Politicamente si è dimostrato bravissimo, il migliore nell’usare i mezzi di comunicazione.
Di Maio probabilmente ha perso l’occasione della vita. Forse era quello che più di tutti voleva davvero fare un governo. Ma al prossimo giro per come si sono messe le cose davvero potrebbe toccare a Di Battista, l’unico in questo scenario che può competere coi toni di Salvini.
Salvini e Di Maio accusano il Presidente della Repubblica di aver impedito la formazione del governo del cambiamento.
Sarebbe bastato fare un altro nome, altre volte in passato è accaduto che presidenti non accettassero un nome, e non per questo si è mai arrivati a parlare di messa in stato d’accusa del Presidente.
Il punto chiaramente non è il prof. Savona.
Mattarella avrebbe potuto accettare quel nome, ma la questione è l’aut aut che Salvini e Di Maio hanno posto “o questo o niente”, portando così la questione su un altro livello, quello dello scontro istituzionale. Un ricatto in altre parole: o accetti o sarai indicato come il responsabile della mancata formazione del governo.
A che scopo?
Semplicemente perché senza una maggioranza chiaramente monocolore – che probabilmente così resterà anche in caso di elezioni dal momento che con ogni probabilità non ci sarà modo di cambiare legge elettorale – fa comodo continuare a ripetere gli slogan di sempre.
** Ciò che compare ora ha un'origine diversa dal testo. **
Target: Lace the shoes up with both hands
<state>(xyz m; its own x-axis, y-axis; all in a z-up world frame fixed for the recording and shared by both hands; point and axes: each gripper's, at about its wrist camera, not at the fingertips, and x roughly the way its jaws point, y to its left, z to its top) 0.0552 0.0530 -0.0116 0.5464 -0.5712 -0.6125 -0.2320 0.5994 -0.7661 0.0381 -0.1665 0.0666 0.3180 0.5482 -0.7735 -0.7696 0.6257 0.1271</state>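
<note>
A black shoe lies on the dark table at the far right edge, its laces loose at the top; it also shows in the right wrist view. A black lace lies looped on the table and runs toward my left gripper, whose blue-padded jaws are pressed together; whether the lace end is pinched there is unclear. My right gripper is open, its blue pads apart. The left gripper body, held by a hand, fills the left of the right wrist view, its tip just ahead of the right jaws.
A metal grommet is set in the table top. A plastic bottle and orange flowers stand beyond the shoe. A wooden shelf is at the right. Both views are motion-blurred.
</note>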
Nei prossimi mesi ci racconteranno di come tutti siano contro di loro, che sono gli unici possibili salvatori del Paese, che l’Europa vuole decidere al posto degli italiani. Che loro sono i soli ad essersi opposti ai ricatti della troika, dei poteri forti, delle banche, alle decisioni della Merkel, e ad ogni tipo di retroscenismo.
Il tutto sulle spalle del Paese. Un paese che merita di più e di meglio, ma che deve prendere atto che il debito pubblico è suo, non è un’usura dell’Europa. Che il costo della vita alto è tutto nostro, e non è colpa dell’Euro. Che il nostro sistema ingessato, chiuso in circoletti che impediscono nuove occupazioni e la crescita dei giovani non ha nulla a che vedere con Bruxelles. Che l’immigrazione non la gestisci coi blocchi navali. Ma tutti questi sono temi tropo complessi per chi ha scelto la via facile di dare – da sempre – la colpa ad un “nemico lontano”.
Per chi non ha memoria io ricordo una Lega per cui la colpa dei mali del nord erano i meridionali, poi gli albanesi, poi i cinesi… adesso di Bruxelles.
L’Italia – con molta chiarezza – ha bisogno di più Europa, per scongelarsi dal proprio immobilismo e dalle proprie instabilità, ma soprattutto di una classe dirigente più seria e che meno alla ricerca del voto facile lucrando sulle paure e alimentando i fantasmi di complottismi improbabili.
Ma forse una classe dirigente più seria – che semmai conosca anche il congiuntivo – non ci rappresenterebbe sul serio.